• _Work instructions_: Every line of the listing should be repeated exactly.
(Provided data Opens)
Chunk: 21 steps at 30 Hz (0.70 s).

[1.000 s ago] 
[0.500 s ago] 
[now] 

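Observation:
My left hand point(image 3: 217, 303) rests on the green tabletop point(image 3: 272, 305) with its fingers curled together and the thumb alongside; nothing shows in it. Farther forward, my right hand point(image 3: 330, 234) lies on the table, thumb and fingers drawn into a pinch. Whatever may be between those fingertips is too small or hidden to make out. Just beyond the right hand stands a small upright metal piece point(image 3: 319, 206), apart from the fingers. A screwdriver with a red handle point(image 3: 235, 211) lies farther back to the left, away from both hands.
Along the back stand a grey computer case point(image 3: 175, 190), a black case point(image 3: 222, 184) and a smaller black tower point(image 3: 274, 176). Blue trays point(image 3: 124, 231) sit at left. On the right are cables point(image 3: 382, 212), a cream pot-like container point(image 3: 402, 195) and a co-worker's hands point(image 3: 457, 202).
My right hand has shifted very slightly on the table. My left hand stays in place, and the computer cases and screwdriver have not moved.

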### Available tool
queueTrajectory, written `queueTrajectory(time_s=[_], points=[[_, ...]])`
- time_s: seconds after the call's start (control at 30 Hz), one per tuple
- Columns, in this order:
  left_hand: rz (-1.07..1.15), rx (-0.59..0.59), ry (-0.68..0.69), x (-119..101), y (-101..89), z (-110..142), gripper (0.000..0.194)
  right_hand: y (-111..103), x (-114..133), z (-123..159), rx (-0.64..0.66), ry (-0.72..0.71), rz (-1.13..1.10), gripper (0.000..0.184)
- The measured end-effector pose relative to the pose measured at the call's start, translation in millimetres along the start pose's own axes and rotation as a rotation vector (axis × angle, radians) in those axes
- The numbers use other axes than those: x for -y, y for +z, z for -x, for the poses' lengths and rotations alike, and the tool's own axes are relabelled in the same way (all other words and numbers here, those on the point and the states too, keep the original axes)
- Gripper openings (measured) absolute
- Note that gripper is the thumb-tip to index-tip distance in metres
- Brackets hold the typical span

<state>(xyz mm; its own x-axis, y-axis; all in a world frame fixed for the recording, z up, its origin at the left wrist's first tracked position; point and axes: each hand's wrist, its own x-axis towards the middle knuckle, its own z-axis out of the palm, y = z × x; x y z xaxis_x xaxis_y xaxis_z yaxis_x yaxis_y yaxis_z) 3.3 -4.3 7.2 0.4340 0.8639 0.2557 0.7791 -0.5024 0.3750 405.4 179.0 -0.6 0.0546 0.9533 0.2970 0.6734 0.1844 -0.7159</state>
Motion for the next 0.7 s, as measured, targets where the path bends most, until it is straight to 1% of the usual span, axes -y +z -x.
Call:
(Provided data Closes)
• _Answer section_:
Chunk: 21 steps at 30 Hz (0.70 s).

[1.000 s ago] 
[0.500 s ago] 
[now] 

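Observation:
My left hand point(image 3: 217, 303) rests on the green tabletop point(image 3: 272, 305) with its fingers curled together and the thumb alongside; nothing shows in it. Farther forward, my right hand point(image 3: 330, 234) lies on the table, thumb and fingers drawn into a pinch. Whatever may be between those fingertips is too small or hidden to make out. Just beyond the right hand stands a small upright metal piece point(image 3: 319, 206), apart from the fingers. A screwdriver with a red handle point(image 3: 235, 211) lies farther back to the left, away from both hands.
Along the back stand a grey computer case point(image 3: 175, 190), a black case point(image 3: 222, 184) and a smaller black tower point(image 3: 274, 176). Blue trays point(image 3: 124, 231) sit at left. On the right are cables point(image 3: 382, 212), a cream pot-like container point(image 3: 402, 195) and a co-worker's hands point(image 3: 457, 202).
My right hand has shifted very slightly on the table. My left hand stays in place, and the computer cases and screwdriver have not moved.
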
### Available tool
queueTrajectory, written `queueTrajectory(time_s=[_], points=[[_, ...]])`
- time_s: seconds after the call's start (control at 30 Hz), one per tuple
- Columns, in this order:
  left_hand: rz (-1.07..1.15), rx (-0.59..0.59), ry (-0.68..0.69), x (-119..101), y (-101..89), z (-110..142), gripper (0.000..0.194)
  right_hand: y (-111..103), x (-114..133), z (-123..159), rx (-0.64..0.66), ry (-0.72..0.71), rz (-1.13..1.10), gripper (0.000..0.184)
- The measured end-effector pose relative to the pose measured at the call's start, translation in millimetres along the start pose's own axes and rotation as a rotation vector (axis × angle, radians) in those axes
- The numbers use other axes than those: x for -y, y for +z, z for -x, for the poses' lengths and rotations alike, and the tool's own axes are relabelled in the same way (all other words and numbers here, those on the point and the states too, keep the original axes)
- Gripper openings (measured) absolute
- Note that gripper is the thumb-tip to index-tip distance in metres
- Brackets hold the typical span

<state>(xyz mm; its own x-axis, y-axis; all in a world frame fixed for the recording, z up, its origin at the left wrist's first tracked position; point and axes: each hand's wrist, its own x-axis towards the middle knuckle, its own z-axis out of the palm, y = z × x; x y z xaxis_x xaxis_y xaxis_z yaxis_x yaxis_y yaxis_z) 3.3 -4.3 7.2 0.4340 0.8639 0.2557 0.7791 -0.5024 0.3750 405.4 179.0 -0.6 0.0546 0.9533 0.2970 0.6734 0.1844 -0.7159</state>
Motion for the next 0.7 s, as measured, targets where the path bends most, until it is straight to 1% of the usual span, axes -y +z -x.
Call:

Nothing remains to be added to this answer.